Read once, refer back when something doesn’t behave the way you expect.

KeyDoes
Entersend
Shift+Enternewline in the input
Escstop the current stream (the partial reply stays)
⌘/Ctrl+Entersend and open a fresh chat

The input bar shows the active model on the left and Send on the right. The paperclip opens attachments; you can also drop files or paste images.

A conversation is a list of messages bound to a model (changeable mid-chat), an optional project (inherits its system prompt + memory), a frozen memory snapshot, and a session_id (the conversation UUID, passed to the engine for KV-cache reuse).
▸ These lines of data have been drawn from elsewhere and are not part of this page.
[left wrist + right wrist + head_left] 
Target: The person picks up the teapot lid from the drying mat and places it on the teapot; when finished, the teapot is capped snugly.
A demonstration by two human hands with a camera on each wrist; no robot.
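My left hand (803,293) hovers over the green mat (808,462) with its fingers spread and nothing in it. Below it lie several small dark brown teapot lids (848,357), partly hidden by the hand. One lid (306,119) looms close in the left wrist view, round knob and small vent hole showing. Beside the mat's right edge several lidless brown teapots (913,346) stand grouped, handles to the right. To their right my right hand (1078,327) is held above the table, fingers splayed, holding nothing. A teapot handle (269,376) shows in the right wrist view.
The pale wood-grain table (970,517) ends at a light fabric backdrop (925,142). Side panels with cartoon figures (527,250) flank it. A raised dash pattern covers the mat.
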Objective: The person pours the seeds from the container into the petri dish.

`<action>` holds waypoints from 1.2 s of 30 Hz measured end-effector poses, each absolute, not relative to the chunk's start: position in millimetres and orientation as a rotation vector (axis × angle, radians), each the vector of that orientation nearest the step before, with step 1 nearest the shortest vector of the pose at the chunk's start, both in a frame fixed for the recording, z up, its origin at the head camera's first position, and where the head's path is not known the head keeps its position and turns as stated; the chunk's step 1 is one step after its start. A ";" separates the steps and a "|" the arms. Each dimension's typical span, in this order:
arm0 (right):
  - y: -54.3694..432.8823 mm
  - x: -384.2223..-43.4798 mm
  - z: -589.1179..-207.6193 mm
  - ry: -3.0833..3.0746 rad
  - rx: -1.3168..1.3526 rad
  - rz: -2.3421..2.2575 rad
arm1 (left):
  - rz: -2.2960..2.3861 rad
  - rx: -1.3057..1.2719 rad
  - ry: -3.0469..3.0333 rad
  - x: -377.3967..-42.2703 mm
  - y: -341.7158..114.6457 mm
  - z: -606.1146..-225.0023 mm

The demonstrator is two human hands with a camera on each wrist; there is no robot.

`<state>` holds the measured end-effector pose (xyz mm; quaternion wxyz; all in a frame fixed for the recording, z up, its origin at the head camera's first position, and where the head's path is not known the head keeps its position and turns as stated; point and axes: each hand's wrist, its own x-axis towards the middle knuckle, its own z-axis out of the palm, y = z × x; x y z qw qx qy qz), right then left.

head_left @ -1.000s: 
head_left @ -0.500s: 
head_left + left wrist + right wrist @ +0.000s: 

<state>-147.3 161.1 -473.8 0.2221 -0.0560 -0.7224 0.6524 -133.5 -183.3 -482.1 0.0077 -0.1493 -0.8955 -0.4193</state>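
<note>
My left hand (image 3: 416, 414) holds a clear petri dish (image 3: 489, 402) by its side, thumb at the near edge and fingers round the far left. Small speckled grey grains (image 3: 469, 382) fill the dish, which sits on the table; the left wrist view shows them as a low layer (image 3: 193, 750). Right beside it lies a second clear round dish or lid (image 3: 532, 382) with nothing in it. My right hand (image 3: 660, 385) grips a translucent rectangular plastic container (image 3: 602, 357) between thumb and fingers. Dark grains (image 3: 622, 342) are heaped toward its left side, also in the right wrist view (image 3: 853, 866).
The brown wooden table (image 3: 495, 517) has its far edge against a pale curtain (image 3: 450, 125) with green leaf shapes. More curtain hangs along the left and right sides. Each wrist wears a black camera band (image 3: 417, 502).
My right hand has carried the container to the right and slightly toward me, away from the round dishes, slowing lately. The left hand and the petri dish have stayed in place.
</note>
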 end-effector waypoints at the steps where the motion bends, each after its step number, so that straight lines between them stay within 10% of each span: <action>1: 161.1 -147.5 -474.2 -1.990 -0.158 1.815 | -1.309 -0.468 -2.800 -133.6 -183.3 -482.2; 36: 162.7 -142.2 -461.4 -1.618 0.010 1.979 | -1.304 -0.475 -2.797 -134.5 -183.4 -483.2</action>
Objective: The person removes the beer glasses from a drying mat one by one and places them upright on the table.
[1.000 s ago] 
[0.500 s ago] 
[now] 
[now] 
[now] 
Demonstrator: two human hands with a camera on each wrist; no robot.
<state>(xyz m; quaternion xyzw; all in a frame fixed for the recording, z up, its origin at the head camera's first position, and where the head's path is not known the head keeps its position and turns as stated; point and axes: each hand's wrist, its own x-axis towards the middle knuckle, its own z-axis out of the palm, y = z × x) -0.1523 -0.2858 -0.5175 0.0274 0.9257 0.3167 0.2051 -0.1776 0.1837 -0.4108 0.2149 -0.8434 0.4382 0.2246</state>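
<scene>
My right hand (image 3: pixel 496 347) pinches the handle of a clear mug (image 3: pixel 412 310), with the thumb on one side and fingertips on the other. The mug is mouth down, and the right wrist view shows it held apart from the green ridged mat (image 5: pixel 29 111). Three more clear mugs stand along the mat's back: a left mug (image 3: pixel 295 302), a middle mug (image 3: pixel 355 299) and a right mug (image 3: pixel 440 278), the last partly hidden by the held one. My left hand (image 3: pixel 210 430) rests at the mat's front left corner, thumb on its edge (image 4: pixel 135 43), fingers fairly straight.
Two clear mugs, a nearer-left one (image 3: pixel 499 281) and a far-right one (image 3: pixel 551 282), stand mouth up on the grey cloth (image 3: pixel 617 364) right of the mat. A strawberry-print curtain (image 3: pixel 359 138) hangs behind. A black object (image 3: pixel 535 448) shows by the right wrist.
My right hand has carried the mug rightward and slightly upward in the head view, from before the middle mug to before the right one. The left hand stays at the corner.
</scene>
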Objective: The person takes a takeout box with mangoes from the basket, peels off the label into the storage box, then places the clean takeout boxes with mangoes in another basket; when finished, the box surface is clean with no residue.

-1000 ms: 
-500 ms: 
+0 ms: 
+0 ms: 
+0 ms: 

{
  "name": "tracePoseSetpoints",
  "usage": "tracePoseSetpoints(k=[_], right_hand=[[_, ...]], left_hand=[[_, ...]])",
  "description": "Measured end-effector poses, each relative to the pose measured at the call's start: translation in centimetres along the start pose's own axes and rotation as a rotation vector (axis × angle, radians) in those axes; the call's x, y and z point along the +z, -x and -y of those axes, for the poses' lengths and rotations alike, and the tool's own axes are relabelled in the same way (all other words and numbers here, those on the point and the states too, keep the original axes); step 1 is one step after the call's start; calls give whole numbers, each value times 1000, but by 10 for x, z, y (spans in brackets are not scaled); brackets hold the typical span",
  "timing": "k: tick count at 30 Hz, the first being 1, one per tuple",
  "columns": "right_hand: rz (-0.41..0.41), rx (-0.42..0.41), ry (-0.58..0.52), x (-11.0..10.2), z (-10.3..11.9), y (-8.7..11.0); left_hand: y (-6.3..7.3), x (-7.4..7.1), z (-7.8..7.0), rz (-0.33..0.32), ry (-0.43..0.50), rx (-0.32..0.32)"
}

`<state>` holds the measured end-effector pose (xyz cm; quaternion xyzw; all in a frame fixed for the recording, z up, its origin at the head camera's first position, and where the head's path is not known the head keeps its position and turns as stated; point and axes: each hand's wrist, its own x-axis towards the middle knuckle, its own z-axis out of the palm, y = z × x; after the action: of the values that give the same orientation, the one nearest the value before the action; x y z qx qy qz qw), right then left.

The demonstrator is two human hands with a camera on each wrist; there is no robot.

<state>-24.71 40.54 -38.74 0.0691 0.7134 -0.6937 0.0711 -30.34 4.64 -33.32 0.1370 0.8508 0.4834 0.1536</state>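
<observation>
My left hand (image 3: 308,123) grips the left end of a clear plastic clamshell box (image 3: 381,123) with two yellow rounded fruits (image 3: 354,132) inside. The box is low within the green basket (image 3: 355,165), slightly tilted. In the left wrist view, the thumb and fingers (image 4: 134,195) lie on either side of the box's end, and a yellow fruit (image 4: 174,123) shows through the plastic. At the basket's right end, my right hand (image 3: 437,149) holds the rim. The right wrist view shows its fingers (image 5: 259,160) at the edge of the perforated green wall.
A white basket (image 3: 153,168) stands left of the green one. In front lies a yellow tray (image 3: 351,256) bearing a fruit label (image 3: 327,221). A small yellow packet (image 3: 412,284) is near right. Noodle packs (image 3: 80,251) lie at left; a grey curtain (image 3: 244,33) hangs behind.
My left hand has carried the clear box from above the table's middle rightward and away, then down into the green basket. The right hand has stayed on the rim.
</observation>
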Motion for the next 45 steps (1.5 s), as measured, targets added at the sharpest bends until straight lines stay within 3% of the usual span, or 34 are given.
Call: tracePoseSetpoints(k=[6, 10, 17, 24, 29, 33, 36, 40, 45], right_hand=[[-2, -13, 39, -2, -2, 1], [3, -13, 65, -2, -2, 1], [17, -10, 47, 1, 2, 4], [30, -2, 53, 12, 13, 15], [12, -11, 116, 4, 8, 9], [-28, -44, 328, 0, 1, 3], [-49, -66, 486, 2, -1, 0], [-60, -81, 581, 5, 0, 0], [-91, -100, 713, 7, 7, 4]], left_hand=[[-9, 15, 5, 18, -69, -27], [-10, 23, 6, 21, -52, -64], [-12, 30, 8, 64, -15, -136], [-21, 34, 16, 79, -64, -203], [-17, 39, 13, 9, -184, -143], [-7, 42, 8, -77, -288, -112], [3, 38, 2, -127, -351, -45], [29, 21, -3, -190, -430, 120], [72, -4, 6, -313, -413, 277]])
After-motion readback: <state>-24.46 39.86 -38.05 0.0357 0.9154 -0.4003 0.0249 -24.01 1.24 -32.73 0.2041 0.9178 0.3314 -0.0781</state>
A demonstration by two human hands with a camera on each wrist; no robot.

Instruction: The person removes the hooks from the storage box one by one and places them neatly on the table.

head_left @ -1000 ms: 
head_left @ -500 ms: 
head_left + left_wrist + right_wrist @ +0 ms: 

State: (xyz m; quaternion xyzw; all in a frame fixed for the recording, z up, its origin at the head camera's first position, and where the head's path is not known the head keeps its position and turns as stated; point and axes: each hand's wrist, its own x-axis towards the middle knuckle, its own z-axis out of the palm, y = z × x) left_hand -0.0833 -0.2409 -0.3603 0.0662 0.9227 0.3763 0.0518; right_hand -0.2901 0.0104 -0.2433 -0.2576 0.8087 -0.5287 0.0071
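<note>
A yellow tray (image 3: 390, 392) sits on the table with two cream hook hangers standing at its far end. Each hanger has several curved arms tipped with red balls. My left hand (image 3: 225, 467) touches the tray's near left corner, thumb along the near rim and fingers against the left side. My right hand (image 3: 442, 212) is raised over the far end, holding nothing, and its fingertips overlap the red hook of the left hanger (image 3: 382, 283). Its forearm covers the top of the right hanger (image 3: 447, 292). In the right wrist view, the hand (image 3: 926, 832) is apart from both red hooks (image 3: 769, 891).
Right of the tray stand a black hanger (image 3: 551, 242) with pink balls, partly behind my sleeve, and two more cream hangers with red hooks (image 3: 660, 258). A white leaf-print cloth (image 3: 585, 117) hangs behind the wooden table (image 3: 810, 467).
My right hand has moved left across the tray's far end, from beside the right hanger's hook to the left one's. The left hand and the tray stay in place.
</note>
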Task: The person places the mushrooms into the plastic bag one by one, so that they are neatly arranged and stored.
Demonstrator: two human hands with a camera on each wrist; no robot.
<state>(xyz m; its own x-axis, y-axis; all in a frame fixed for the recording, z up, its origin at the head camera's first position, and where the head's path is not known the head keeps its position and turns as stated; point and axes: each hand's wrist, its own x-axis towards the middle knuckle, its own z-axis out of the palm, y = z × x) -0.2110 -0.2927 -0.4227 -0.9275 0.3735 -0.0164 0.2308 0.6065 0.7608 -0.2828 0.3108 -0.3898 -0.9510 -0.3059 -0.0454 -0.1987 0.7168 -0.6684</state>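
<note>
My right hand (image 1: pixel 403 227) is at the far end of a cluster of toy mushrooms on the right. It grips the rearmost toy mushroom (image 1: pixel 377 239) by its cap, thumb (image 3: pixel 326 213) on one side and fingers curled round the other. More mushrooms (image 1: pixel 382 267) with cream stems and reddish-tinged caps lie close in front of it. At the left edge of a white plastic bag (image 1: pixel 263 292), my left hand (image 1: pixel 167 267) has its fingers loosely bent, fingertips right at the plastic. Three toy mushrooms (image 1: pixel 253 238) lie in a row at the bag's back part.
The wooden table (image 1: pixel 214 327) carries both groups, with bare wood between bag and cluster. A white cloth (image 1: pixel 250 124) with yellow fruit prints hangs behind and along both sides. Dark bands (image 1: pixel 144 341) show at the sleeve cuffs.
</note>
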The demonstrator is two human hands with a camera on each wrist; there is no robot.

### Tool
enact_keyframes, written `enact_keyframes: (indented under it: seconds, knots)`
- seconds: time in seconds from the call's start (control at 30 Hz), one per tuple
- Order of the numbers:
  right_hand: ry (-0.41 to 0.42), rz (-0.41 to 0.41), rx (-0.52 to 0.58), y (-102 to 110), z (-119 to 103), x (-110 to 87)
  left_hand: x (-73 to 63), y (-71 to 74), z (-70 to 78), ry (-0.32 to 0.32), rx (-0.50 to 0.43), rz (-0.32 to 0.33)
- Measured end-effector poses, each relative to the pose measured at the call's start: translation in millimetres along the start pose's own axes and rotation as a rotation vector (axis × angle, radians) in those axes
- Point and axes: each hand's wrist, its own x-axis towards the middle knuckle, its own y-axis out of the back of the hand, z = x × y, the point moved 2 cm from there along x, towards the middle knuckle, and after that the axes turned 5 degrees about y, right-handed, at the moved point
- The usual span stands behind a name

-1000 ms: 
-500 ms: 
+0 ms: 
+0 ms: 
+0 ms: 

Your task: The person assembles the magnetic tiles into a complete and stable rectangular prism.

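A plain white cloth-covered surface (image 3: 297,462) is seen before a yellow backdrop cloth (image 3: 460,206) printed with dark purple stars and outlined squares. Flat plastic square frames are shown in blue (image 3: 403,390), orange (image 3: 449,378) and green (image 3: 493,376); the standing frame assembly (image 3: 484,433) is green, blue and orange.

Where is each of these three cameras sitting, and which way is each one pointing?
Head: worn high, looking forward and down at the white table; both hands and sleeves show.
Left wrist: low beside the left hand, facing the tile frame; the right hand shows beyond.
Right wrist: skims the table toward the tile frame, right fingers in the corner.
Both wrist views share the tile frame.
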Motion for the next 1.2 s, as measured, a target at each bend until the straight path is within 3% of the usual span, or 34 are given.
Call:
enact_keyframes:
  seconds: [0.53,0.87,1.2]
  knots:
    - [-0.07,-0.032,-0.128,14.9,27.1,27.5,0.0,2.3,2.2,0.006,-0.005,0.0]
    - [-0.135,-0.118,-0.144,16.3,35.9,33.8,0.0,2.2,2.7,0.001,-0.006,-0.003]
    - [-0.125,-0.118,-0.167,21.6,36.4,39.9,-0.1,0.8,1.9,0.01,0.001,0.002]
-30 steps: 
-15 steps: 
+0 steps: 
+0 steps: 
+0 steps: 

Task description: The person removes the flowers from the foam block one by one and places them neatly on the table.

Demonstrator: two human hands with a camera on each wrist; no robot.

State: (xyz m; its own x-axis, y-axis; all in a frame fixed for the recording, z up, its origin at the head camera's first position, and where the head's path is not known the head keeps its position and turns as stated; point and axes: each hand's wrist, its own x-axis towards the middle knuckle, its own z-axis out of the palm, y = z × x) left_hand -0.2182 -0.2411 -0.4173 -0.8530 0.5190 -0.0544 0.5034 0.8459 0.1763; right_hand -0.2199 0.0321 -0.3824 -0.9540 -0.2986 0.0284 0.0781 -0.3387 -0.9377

  • New chat — top-left Chat, or ⌘/Ctrl+N. Inside a project, the new chat inherits it.
  • Switch — click a sidebar row; the header (model, agent mode, memory) follows that conversation’s state.
  • Rename / Pin / Move to project — hover a row for the actions. Moving only re-tags; messages and snapshot stay intact (the project’s system prompt applies to the next turn).
  • Search — ⌘K matches title + last user message.

Hover a user bubble → pencil, or double-click it. ⌘/Ctrl+Enter resends, Esc cancels.

Editing truncates. Every message after the edited one is permanently deleted, then the model re-runs from the edit. There’s no branch tree — copy an assistant reply elsewhere first if you want to keep it.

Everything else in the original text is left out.